Global governance through shared operating platforms

As Joanne Richardson once wrote, the rhizome is not characteristic of civil society-based peer production communities but a general characteristic of all power structures:

“It is naïve to invoke a rhizomatic mode of organization as a means of contestation and as an alternative to global capitalism since it has become what they have in common rather than what holds them apart.”

Alec Evans and David Steven have published a series of articles proposing a new approach for public diplomacy that can deal with contemporary global crisis such as climate change. It is a good example of how global and national institutions are called to move even further towards their own kind of participatory and ‘rhizomatic’ structures.

A recent overview article summarized their views, which they have presented in expanded form elsewhere.

Their calling for what they call ‘shared operating systems’:

First, public diplomacy is about building shared awareness – a common understanding of an issue around which a coalition can coalesce. The task here is not simply to accumulate information, which often exists in abundance, but rather to invest in analysis, synthesis and dissemination. Are state and non-state actors using the same data? Has a common language emerged? Is there a hub for discussion and debate?

Shared awareness should be the precursor to the construction of a shared platform. The new public diplomacy will usually – perhaps invariably – be a multilateral pursuit. The objective is to build a network of state and nonstate actors around a shared vision or set of solutions: something a bilateral programme will seldom be able to do. This vision or solution need not be provided by a particular government and then ‘sold’ to its partners. The approach is less top-down that that: a really compelling vision will in itself have sufficient power to draw together a network and motivate it to campaign for change.

The end point is institutionalising this network’s beliefs, thinking and structures into a framework for managing a particular problem. Given the amorphous and dynamic nature of the challenges we face, this framework will seldom be a permanent one. Rather, it will involve the creation of a shared operating system that distributes our response to a risk, and is flexible enough to evolve as that risk evolves.
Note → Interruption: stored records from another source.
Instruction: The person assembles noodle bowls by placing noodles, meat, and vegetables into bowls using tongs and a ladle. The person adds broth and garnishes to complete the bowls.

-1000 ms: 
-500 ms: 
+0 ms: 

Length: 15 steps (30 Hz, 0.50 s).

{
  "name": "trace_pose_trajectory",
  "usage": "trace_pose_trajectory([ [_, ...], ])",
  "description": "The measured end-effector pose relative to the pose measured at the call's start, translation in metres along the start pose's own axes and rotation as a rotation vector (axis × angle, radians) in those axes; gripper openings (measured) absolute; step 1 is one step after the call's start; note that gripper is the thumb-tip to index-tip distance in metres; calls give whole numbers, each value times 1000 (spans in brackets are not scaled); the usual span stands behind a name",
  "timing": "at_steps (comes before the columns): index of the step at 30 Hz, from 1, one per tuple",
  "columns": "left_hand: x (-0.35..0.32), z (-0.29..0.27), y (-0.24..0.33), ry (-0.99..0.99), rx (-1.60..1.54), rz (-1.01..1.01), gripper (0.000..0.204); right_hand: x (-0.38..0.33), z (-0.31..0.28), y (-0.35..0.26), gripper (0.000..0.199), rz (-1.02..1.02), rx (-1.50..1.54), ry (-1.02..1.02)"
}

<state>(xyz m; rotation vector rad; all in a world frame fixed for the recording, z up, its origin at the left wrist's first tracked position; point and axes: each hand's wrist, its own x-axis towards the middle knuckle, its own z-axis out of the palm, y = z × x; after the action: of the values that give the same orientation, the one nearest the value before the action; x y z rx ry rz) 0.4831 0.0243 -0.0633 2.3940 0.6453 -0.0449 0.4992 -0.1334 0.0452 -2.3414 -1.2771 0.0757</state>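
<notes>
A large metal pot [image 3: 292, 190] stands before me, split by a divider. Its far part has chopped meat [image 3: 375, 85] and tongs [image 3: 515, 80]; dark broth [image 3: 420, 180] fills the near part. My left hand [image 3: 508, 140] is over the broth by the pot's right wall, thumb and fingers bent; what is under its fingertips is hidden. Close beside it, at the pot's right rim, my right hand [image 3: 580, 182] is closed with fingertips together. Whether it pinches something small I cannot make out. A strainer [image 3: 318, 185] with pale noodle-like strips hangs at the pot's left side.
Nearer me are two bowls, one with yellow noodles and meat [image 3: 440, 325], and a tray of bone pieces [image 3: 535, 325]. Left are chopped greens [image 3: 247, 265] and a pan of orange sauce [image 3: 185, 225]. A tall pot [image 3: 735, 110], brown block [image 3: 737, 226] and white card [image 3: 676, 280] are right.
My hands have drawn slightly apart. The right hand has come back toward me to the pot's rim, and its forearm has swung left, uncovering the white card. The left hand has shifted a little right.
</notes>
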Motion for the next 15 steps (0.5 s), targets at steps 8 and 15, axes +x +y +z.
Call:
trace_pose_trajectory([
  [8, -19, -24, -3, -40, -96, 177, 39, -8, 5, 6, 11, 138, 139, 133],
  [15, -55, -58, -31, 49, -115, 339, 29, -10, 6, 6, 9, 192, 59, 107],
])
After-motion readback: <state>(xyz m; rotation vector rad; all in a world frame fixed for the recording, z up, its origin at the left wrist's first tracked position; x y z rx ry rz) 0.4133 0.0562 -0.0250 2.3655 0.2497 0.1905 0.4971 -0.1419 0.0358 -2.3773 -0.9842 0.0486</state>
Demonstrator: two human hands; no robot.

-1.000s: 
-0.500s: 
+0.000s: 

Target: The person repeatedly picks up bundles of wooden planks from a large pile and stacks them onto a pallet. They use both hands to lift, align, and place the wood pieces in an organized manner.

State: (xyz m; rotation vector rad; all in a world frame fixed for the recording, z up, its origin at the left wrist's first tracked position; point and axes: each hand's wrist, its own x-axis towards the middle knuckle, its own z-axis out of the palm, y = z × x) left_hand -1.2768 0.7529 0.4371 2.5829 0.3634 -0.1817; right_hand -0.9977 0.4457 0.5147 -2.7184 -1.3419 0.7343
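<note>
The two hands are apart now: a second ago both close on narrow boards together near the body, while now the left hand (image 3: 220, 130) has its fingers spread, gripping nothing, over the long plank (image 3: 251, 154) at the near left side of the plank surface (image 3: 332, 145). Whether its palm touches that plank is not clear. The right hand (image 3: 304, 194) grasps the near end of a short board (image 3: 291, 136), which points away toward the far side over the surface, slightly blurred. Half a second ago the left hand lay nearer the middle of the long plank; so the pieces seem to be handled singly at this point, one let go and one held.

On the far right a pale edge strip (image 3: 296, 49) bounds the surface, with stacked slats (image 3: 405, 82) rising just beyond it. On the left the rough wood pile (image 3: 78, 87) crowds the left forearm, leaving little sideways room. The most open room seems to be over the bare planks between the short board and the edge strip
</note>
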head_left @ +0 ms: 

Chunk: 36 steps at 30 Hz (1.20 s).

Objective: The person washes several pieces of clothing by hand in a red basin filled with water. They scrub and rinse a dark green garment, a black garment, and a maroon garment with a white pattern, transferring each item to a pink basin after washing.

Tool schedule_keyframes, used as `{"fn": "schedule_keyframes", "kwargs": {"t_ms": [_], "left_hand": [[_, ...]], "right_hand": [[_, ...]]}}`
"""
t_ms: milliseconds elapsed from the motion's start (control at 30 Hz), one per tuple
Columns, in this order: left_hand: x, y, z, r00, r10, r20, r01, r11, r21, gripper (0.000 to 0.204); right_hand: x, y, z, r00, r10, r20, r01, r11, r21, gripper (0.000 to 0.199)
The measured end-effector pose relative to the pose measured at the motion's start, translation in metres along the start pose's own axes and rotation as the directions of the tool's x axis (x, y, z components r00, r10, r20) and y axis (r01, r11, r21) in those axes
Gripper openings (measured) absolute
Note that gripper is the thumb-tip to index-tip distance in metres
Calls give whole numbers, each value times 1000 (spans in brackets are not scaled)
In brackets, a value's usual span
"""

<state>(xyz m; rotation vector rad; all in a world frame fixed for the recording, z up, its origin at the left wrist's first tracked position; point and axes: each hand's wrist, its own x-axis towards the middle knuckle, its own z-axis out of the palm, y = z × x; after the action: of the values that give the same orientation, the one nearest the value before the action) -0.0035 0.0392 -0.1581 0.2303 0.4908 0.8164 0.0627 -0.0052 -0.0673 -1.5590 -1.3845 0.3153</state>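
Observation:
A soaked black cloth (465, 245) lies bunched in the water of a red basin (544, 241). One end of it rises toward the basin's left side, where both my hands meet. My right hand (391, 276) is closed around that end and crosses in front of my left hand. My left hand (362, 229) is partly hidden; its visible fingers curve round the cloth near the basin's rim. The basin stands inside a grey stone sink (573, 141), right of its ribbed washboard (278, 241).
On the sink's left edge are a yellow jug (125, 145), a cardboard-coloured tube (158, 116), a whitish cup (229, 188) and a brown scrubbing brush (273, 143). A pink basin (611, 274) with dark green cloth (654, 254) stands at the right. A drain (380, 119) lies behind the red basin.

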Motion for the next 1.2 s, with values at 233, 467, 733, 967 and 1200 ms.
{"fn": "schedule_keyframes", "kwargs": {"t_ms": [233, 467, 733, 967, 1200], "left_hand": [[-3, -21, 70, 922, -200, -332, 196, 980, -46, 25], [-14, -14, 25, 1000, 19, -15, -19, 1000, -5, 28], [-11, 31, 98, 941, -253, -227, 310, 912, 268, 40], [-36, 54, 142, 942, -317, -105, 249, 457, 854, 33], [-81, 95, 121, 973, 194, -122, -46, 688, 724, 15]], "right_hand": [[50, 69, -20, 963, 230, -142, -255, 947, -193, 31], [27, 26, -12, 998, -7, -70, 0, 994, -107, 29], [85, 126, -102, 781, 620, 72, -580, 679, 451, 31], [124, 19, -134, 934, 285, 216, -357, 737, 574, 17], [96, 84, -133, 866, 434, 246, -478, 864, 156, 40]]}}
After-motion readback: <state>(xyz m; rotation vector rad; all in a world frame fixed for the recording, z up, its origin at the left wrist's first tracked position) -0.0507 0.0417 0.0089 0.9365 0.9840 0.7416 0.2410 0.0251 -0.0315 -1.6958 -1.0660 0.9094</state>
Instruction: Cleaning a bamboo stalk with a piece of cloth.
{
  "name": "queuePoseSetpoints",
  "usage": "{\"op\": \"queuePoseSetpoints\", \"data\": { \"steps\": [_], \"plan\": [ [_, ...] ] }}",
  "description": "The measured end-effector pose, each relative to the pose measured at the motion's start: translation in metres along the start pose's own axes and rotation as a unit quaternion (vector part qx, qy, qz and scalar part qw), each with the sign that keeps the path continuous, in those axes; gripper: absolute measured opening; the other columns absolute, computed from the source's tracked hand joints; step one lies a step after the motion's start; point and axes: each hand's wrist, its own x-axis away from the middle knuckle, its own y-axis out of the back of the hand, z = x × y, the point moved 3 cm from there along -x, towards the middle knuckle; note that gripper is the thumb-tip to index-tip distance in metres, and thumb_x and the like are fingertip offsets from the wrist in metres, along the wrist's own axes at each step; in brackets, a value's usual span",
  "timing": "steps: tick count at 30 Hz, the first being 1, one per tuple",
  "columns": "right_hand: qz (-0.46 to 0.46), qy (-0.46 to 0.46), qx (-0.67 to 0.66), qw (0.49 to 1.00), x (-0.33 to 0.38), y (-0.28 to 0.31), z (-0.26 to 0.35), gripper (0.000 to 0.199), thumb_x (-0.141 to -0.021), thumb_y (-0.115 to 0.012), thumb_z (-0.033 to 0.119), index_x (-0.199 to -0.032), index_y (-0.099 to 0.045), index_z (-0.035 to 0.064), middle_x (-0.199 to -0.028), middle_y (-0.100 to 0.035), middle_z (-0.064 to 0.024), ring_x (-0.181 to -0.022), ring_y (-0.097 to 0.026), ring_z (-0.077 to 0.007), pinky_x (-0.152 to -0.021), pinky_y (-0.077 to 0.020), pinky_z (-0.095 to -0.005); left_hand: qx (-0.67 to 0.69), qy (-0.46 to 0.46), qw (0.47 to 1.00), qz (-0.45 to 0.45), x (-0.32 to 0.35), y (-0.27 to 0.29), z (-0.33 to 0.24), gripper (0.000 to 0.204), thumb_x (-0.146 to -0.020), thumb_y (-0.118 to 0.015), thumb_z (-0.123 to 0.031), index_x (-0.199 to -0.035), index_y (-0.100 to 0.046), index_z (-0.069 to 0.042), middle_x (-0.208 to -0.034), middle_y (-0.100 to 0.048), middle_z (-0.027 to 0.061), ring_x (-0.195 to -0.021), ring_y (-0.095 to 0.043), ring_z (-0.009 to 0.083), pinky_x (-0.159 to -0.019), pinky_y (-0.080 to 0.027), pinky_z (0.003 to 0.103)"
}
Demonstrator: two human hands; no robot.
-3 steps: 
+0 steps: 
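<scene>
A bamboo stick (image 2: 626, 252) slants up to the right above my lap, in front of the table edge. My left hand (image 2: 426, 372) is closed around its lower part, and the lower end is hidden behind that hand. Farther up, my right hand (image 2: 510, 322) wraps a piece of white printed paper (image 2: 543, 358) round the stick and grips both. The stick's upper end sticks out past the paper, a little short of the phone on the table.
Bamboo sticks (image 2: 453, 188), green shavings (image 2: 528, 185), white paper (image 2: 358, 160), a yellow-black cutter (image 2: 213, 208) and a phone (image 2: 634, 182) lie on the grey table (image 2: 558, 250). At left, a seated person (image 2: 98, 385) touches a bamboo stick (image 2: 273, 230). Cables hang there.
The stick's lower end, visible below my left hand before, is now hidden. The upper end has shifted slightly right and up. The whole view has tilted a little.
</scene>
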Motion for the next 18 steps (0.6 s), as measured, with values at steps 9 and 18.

The result should be a change in the structure of globalisation, a rewiring of our ability to act together in the face of a collective challenge.”

From a civil society point of view, this is of course fine as far as it goes, but crucial is of course, how much participation goes into the process, as, if only the elite is heard, this shared response can only be inadequate.

A more recent expanded treatment of their ideas can be found in the as yet unpublished draft document: Multilateralism and Scarcity.

1 Comment Global governance through shared operating platforms

  1. AvatarDante-Gabryell Monson

    Hi Michel , nice to see you mention the topic.

    following up on the excerpt taken from Joanne Richardson on subsol :

    “It is naïve to invoke a rhizomatic mode of organization as a means of contestation and as an alternative to global capitalism since it has become what they have in common rather than what holds them apart.”

    I would add that I do believe it happens at the level of consciousness of individuals and systems , and that choices can be made.

    The rhizome may be everywhere , and connect everything , but we may navigate on it using different kinds of consciousness.

    I see notably to main directions :

    1 – a consciousness of ” creative processes ” … that goes towards greater unconditionality , contemplation and understanding , inclusiveness through transparency – towards holopticism ,
    and through such kind of attributes ,
    further self organization
    as such a consciousness , I believe , further opens up potential for ( shared ) inspiration , opening of trust / channels , and through the opening of such opportunities : action towards a shared intention , and open contemplation and understanding over such processes which may further lead to inspiration , … ;

    2 – or a consciousness that is specifically addicted and goes towards specific need for control and conditionality , panoptic retention of information and lack of transparency – artificially created scarcity , … and which for its survival is dependent on taking control over ” creative processes “.

    Each of these attributes can be visualized at various levels of abstraction.

    The ” specific need for control ” / ” addicted ” type of consciousness , when it looses control on what feeds it , needs to be more aggressive to maintain control on it.

    While the creative consciousness can open up to other channels more easily , and open up detachment through contemplation of what it can not have control over at the moment.

    A creative process , following my own experiences ,
    when it is at a level of abstraction that is not lost/contained within a limited specific control awareness/consciousness ,

    but be at a greater level of abstraction/detachment then a certain specific need for control consciousness approach related to a certain situation and structure ,

    can use its detachment to reverse the flow of the addiction and de-crystallize the specific need for control.

    The same can happen if a specific need for control consciousness with greater abstraction is applied to a creative process contained within it – it might tend to crystallize it , until it dies out , unless enough energy can be exploited from other resources to feed it coming from lower abstractions.

    Today , it is interesting to see what is happening in our economies.
    It seems that many creative processes are being trapped within the conditionality of a greater abstraction of conditionality that rests , for example , in the currency system – a debt based currency with interest , which leads to further increased debt to sustain itself.

    Understanding , not necessarily the experience in itself , but the different characteristics , at all levels , that lead to one type of consciousness or another , will be , I believe , important in maintaining and developing a increasingly complex system that would be sustainable.